Syria: Russian and Syrian forces have kept up a widespread bombing campaign for a third day on towns and villages in the last rebel-held area in northwestern Syria, activists have said. The targeted areas in northern Hama and southern Idlib are part of a buffer zone established after a September agreement brokered by Russia and Turkey prevented a major government offensive on the area. Fareed al-Omri, a Syrian activist and journalist, based in the Syrian city of Maarat al-Numan, said that the bombings by Syrian helicopters and Russian warplanes have been ongoing since early Thursday morning. (Middle East Eye)

Friday, 3 May 2019

Palestine: Four Palestinians were killed and 51 injured by Israeli forces during the weekly Friday protests in the eastern Gaza Strip, medics and security sources said. Gaza Health Ministry spokesperson Ashraf al-Qidra told reporters that two demonstrators, Raid Abu Tair, 19, and Ramzi Abdo, 31 were shot dead in the eastern Gaza Strip, near the Israeli fence. Friday’s protests broke out in the afternoon as part of weekly rallies and protests that have been going on since March 30 last year. (Al Jazeera)

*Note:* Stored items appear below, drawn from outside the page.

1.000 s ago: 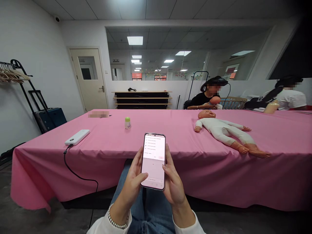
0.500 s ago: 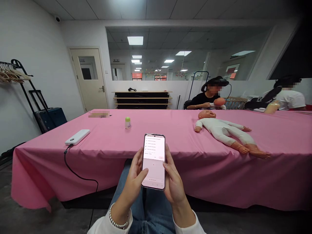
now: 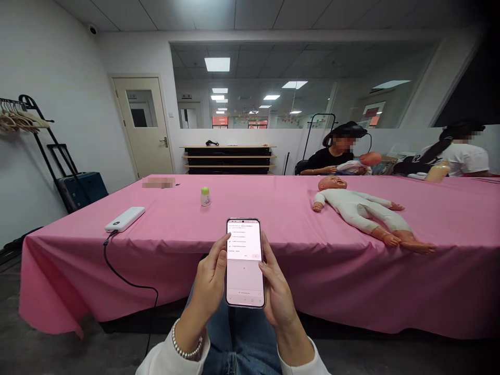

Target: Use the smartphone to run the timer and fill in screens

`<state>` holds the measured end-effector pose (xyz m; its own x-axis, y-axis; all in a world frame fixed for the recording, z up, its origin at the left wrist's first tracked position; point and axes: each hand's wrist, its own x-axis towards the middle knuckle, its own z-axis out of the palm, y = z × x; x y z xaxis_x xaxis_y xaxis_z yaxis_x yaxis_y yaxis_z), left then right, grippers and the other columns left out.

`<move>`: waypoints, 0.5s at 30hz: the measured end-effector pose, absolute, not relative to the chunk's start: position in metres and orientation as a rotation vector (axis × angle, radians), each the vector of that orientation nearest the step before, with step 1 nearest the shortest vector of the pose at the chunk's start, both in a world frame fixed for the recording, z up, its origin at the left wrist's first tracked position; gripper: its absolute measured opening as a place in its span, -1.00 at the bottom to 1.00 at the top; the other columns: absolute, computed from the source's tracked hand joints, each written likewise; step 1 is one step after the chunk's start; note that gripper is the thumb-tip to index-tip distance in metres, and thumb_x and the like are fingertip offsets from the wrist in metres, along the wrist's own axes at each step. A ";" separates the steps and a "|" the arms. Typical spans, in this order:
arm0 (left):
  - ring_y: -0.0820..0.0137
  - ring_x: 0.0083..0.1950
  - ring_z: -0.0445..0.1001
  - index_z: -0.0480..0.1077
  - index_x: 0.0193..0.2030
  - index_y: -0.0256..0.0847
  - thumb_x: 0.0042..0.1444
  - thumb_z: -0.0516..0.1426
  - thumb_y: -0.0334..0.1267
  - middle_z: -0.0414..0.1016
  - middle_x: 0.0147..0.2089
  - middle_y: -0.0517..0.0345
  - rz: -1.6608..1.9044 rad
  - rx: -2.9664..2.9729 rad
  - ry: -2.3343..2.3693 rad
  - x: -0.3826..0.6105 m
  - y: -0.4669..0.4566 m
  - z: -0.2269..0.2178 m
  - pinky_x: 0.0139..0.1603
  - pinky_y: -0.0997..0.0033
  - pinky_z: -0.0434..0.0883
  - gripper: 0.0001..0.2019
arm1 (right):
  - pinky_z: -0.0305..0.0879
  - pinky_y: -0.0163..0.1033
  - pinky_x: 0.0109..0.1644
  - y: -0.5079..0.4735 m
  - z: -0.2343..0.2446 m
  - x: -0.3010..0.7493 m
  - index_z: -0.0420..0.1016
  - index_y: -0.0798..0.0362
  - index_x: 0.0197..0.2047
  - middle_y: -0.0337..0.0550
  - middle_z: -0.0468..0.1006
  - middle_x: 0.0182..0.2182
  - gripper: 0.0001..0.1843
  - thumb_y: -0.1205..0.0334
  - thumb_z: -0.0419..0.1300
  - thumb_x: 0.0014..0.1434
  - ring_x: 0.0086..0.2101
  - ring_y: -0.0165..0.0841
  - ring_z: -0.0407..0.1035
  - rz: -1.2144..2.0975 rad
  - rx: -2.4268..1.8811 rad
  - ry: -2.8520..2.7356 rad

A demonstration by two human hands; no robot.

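Note:
A smartphone [image 3: 245,263] with a lit white and pink screen is upright in front of me, held between both hands above my lap. My left hand [image 3: 209,284] grips its left edge, thumb resting along the side of the screen. My right hand [image 3: 275,291] wraps the right edge from behind. A pearl bracelet sits on my left wrist. Beyond the phone lies a baby doll [image 3: 365,213] in a white suit, on its back on the pink tablecloth [image 3: 273,208].
A white power bank [image 3: 125,219] with a black cable hanging off the edge lies at the table's left. A small green-capped bottle [image 3: 204,197] stands further back. Two people sit behind the table at right, one holding a doll. A coat rack and suitcase stand at left.
My left thumb has moved off the lower screen up to the phone's left edge. The phone has dropped slightly. The person behind the table has shifted their doll to the right.

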<state>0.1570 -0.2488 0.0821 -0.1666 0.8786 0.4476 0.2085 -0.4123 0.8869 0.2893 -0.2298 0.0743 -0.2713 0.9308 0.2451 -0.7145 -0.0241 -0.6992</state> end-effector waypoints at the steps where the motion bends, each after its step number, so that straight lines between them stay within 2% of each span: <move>1: 0.34 0.14 0.33 0.21 0.19 -0.12 0.20 -0.11 0.03 0.35 0.14 0.09 1.626 1.569 1.255 0.157 -0.249 0.083 -0.03 0.44 0.35 -0.51 | 0.21 -0.06 0.15 -0.230 0.074 0.289 0.12 -0.21 0.24 -0.26 0.25 0.18 -0.34 0.20 0.19 0.08 0.11 -0.24 0.23 1.635 -0.329 -0.878; 7: 0.42 -0.11 0.45 0.14 0.23 -0.11 0.22 -0.13 0.00 0.45 0.00 0.08 1.595 1.567 1.288 0.156 -0.250 0.085 -0.04 0.42 0.35 -0.51 | 0.16 -0.15 0.19 -0.230 0.073 0.289 0.20 -0.21 0.19 -0.32 0.23 0.19 -0.40 0.22 0.20 0.07 0.16 -0.30 0.15 1.628 -0.343 -0.868; 9: 0.40 -0.09 0.44 0.15 0.23 -0.11 0.21 -0.11 0.00 0.45 0.01 0.07 1.609 1.574 1.251 0.155 -0.251 0.083 -0.05 0.42 0.35 -0.51 | 0.17 -0.15 0.18 -0.231 0.074 0.289 0.21 -0.20 0.19 -0.31 0.24 0.18 -0.41 0.21 0.19 0.08 0.17 -0.30 0.14 1.620 -0.350 -0.867; 12: 0.35 -0.02 0.41 0.30 0.12 -0.12 0.18 -0.04 -0.02 0.43 0.04 0.05 1.623 1.644 1.236 0.154 -0.251 0.079 -0.03 0.41 0.33 -0.57 | 0.19 -0.11 0.17 -0.231 0.076 0.289 0.18 -0.18 0.21 -0.27 0.25 0.18 -0.39 0.18 0.19 0.08 0.16 -0.26 0.16 1.605 -0.362 -0.866; 15: 0.33 -0.02 0.41 0.39 0.03 -0.11 0.17 -0.02 -0.04 0.44 0.01 0.07 1.609 1.749 1.288 0.153 -0.252 0.076 -0.02 0.38 0.32 -0.63 | 0.17 -0.15 0.19 -0.231 0.076 0.290 0.18 -0.23 0.20 -0.32 0.23 0.18 -0.41 0.18 0.18 0.10 0.16 -0.30 0.15 1.592 -0.363 -0.876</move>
<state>0.1534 -0.2518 0.0763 -0.1074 0.8401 0.5316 0.3349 -0.4729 0.8150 0.2895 -0.2314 0.0760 -0.2291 0.9436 0.2391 -0.7069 0.0076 -0.7072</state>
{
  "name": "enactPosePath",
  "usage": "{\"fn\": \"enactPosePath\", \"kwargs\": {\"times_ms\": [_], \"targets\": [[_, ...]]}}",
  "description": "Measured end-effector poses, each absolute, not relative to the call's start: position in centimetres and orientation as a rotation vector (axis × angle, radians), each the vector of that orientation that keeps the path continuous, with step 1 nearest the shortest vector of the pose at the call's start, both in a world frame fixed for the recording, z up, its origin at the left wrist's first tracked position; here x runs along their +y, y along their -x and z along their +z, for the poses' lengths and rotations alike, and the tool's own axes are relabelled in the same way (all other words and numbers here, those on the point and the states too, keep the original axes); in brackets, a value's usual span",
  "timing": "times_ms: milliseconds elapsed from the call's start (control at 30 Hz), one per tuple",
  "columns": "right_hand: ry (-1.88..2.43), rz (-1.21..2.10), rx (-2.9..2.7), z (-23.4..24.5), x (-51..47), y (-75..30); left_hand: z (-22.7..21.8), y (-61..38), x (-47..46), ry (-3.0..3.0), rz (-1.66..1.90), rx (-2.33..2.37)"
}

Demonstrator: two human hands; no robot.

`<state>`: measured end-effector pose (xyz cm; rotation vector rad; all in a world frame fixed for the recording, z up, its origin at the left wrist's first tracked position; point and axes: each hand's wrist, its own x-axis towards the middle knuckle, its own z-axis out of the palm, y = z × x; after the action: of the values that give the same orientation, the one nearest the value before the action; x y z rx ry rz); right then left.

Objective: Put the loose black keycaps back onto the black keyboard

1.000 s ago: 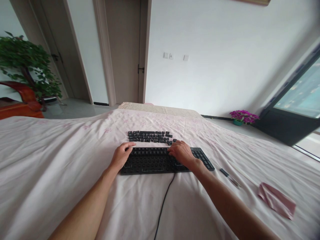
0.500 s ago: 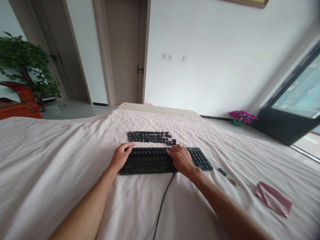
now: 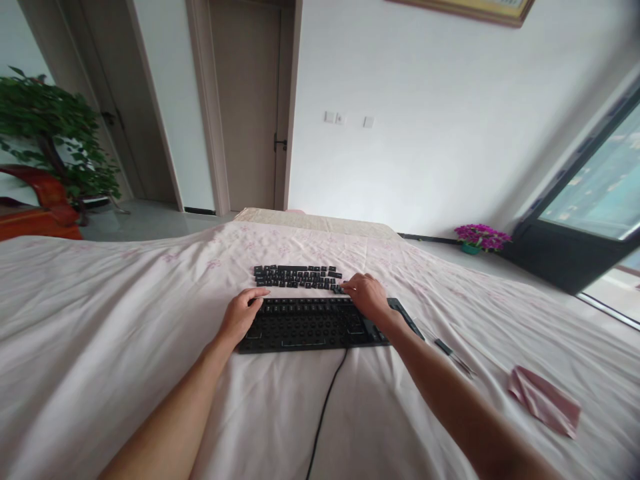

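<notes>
A black keyboard [image 3: 295, 328] lies flat on the cloth, its main block largely stripped to bare switches, with a row of keys along the far side. My left hand [image 3: 241, 315] grips its far left corner, fingers over the edge. Beyond the keyboard, loose black keycaps [image 3: 297, 276] are laid out in rows. My right hand [image 3: 369, 295] reaches over the keyboard's right part to the near right end of these rows. Its fingertips are pinched at a keycap, mostly hidden by the fingers. The forearm covers much of the number pad.
A pale flowered cloth [image 3: 150, 320] with folds covers the surface. A black cable [image 3: 326, 407] runs from the keyboard towards me. To the right lie a dark-handled tool with thin metal prongs [image 3: 454, 357] and a pink cloth [image 3: 546, 401].
My right hand has moved from the keyboard's top right keys forward to the right end of the loose keycaps. My left hand stays at the corner. The view has tilted slightly up.
</notes>
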<state>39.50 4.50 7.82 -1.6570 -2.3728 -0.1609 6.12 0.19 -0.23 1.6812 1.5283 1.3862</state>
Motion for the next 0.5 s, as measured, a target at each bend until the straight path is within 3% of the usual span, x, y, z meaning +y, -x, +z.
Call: {"fn": "enactPosePath", "kwargs": {"times_ms": [500], "targets": [[1.651,-0.28,-2.578,6.8,8.6,-37.9,0.5,-6.5,-0.1,-1.616,1.39,1.519]]}}
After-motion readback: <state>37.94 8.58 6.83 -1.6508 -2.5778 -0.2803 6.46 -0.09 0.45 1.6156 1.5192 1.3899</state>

Yemen: Almost two years after a resolution was first introduced, efforts in the United States Congress to end American support for the war in Yemen came to an unsuccessful end this week. The proposed legislation, which invoked for the first time a 1973 law that gives Congress the power to end US military interventions it did not authorise, was a signature away from becoming legally binding. Instead, the Senate on Thursday failed to overturn Donald Trump’s veto, effectively ending US lawmakers’ hard-fought attempt to force the president to end American assistance to the Saudi-led coalition in Yemen. (Middle East Eye)

Tunisia: Tunisian politicians say they are once again feeling the repercussions of the civil war next door – and fear even further blowback. The impact of the war on Libya’s neighbour has ebbed and flowed since the overthrow of longtime leader Muammar Gaddafi in 2011, largely affecting trade between the two countries and sending waves of migrants into Tunisia. But with Haftar’s latest offensive, lawmakers say there has been a notable increase of refugees into Tunisia. (Middle East Eye)

Saudi Arabia: Four more women’s rights activists have been temporarily freed in Saudi Arabia, bringing the total to seven in two months. UK-based Saudi rights organisation ALQST said Hatoon al-Fassi, Amal al-Harbi, Maysaa al-Manea, and Abeer Namankani were all released, with reports a fifth had also been let out. They are among 11 women held for about a year on charges related to the country’s cyber-crimes law. Saudi officials are yet to comment. The terms of their release and when they will return to jail are unclear. (BBC)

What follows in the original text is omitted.